RSS aggregators are typically used as a means of efficiently gathering and browsing large amounts of information. this works well for sites that regularily update or change their content. however, the scalability of this tool is rapidly challenged when a person attempts to monitor more than a few dozen sites using the approach offered by first generation RSS aggregators.
a typical RSS aggregator has a layout similar to a usenet reader or a mail user agent. in this model, a 3 paned layout is used, with navigation typically going from the list of feeds (panel 1) to the list of headlines for the current feed (panel 2) to the extracted content for a particular title (panel 3). new articles are typically indicated by highlighting the feed and headline. this is illustrated in the figure below.
layout of the UI of a typical RSS aggregator application. the feeds list is often on the lefthand side, but sometimes on the top. the stories within any single feed are usually listed in a window above the individual entry being viewed.

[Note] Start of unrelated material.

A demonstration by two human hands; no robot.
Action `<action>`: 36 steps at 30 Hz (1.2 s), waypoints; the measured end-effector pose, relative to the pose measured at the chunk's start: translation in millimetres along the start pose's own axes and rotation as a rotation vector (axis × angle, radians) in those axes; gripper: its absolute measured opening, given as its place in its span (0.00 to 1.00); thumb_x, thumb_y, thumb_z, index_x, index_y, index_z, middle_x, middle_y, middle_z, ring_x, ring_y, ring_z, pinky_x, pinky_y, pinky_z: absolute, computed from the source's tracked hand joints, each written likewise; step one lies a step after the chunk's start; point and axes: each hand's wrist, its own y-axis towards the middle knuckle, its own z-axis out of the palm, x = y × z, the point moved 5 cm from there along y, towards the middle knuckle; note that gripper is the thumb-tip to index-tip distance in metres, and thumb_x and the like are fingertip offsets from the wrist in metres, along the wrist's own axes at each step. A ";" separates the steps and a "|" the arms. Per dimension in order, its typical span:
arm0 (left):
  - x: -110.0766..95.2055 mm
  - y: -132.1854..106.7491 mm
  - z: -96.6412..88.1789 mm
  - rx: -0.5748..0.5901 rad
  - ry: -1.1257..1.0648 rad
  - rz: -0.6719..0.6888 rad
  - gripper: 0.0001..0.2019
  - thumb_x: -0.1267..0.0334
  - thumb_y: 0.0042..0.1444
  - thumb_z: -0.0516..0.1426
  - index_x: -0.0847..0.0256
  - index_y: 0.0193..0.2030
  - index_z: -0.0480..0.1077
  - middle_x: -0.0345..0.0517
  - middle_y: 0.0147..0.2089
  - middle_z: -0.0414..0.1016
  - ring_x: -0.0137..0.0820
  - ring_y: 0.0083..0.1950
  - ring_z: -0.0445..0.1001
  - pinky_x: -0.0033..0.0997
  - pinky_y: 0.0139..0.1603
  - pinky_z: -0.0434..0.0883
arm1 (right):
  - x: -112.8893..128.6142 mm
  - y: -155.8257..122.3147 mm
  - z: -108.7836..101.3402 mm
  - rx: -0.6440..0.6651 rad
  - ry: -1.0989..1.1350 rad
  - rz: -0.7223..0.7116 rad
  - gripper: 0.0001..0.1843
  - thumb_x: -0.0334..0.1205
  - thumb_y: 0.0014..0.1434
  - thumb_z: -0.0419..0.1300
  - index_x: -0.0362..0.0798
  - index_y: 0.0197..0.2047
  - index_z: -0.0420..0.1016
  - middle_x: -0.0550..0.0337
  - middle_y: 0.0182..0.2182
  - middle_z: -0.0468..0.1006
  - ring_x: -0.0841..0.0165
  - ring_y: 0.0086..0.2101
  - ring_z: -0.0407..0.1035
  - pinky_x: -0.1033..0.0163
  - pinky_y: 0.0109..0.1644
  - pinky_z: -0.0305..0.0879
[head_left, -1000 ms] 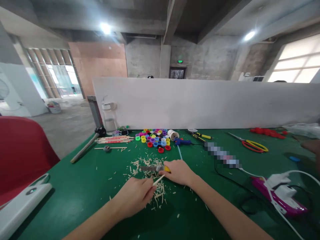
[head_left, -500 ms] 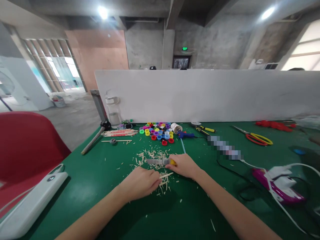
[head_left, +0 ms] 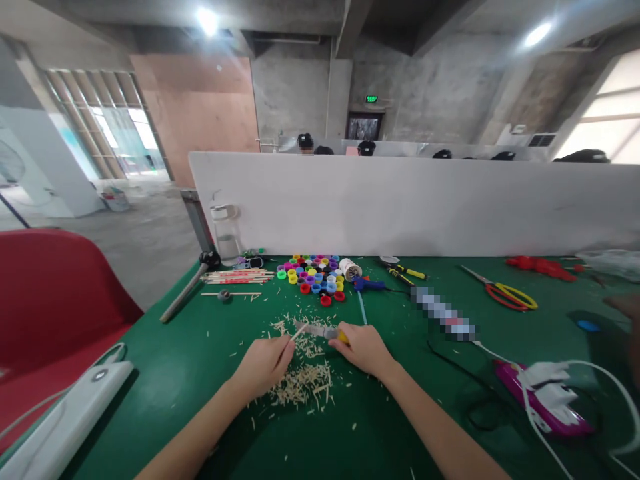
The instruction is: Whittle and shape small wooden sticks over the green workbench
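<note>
The stick (head_left: 299,332) looks wooden, the knife blade (head_left: 317,330) metal.

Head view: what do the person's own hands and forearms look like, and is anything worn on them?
The left hand and right hand are ungloved, with no rings discernible. The left forearm and right forearm show no sleeve, watch or bracelet.

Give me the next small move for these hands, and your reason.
Probably a short stroke of the knife along the stick: the right hand grips the knife's yellow handle, the left hand holds the stick with its end at the blade, perhaps touching, and pale shavings lie beneath.
</note>
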 end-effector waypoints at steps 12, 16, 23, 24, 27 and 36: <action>-15.0 -10.1 26.5 -0.004 -0.761 -0.312 0.17 0.50 0.64 0.40 0.57 0.29 0.55 0.34 0.24 0.53 0.27 0.25 0.53 0.28 0.26 0.54 | 30.8 -10.1 -4.2 -0.111 0.318 -0.062 0.23 0.58 0.65 0.40 0.49 0.30 0.59 0.65 0.20 0.65 0.72 0.20 0.59 0.66 0.25 0.44; -46.7 -24.0 31.7 0.044 -0.817 -0.195 0.18 0.49 0.64 0.41 0.58 0.30 0.57 0.35 0.26 0.55 0.27 0.27 0.55 0.29 0.29 0.58 | 46.2 -13.7 2.3 -0.190 0.194 -0.183 0.27 0.62 0.63 0.38 0.48 0.31 0.61 0.62 0.22 0.69 0.71 0.22 0.63 0.65 0.26 0.43; -50.2 -24.3 16.6 0.047 -0.600 -0.123 0.20 0.51 0.66 0.37 0.59 0.29 0.57 0.37 0.26 0.58 0.29 0.28 0.56 0.31 0.31 0.58 | 43.5 -13.4 1.5 -0.231 0.173 -0.193 0.28 0.61 0.64 0.35 0.48 0.30 0.61 0.62 0.21 0.70 0.71 0.21 0.62 0.65 0.26 0.42; -48.9 -23.9 16.6 0.044 -0.600 -0.122 0.20 0.51 0.66 0.37 0.59 0.29 0.57 0.37 0.26 0.58 0.28 0.27 0.56 0.31 0.31 0.58 | 43.8 -13.2 1.5 -0.232 0.169 -0.189 0.28 0.62 0.64 0.35 0.48 0.30 0.61 0.62 0.21 0.70 0.71 0.21 0.62 0.65 0.26 0.42; -46.7 -24.0 19.0 0.031 -0.646 -0.120 0.20 0.52 0.66 0.38 0.58 0.28 0.56 0.36 0.25 0.56 0.27 0.25 0.54 0.30 0.29 0.57 | 44.0 -12.6 2.2 -0.243 0.146 -0.158 0.29 0.62 0.64 0.35 0.48 0.30 0.61 0.61 0.22 0.70 0.71 0.22 0.63 0.65 0.26 0.41; -37.7 -28.2 17.2 -0.127 -0.745 -0.145 0.21 0.52 0.65 0.41 0.58 0.22 0.54 0.35 0.20 0.53 0.26 0.22 0.51 0.29 0.25 0.53 | 42.4 -10.9 4.2 -0.231 0.105 -0.116 0.29 0.62 0.64 0.35 0.48 0.31 0.63 0.59 0.23 0.72 0.70 0.23 0.64 0.63 0.26 0.40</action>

the main goal of the use of an RSS reader is to automatically gather content from dynamic sites and highlight new material. while this works well for a small number of RSS feeds, this usage model quickly breaks down when the number of feeds grows to several dozen or even hundreds. under these circumstances, the stream of new content is transformed into a flood of material, and the aggregator tool has only automated the gathering of more material to read. because an RSS reader gathers material that the user requests, it is reasonable to assume that they will possibly want to examine all of it. however, a typical human reaction under the circumstances of information overload is to begain triaging material by discarding it or by skimming it more rapidly. in both cases information is lost. furthermore, the information is usually presented without any semantic tags to indicate what material is of higher value than the other information. the user is left to make that determination on their own. finally, for feeds of a similar nature (ie news feeds of global events), a significant amount of redundancy will be observed, aggrevating the problem.
how the new stories discovered by an RSS aggregator are indicated. stories that have not yet been read are indicated in red, stories that have been read are indicated in black. individual feeds are indicated as blue boxes.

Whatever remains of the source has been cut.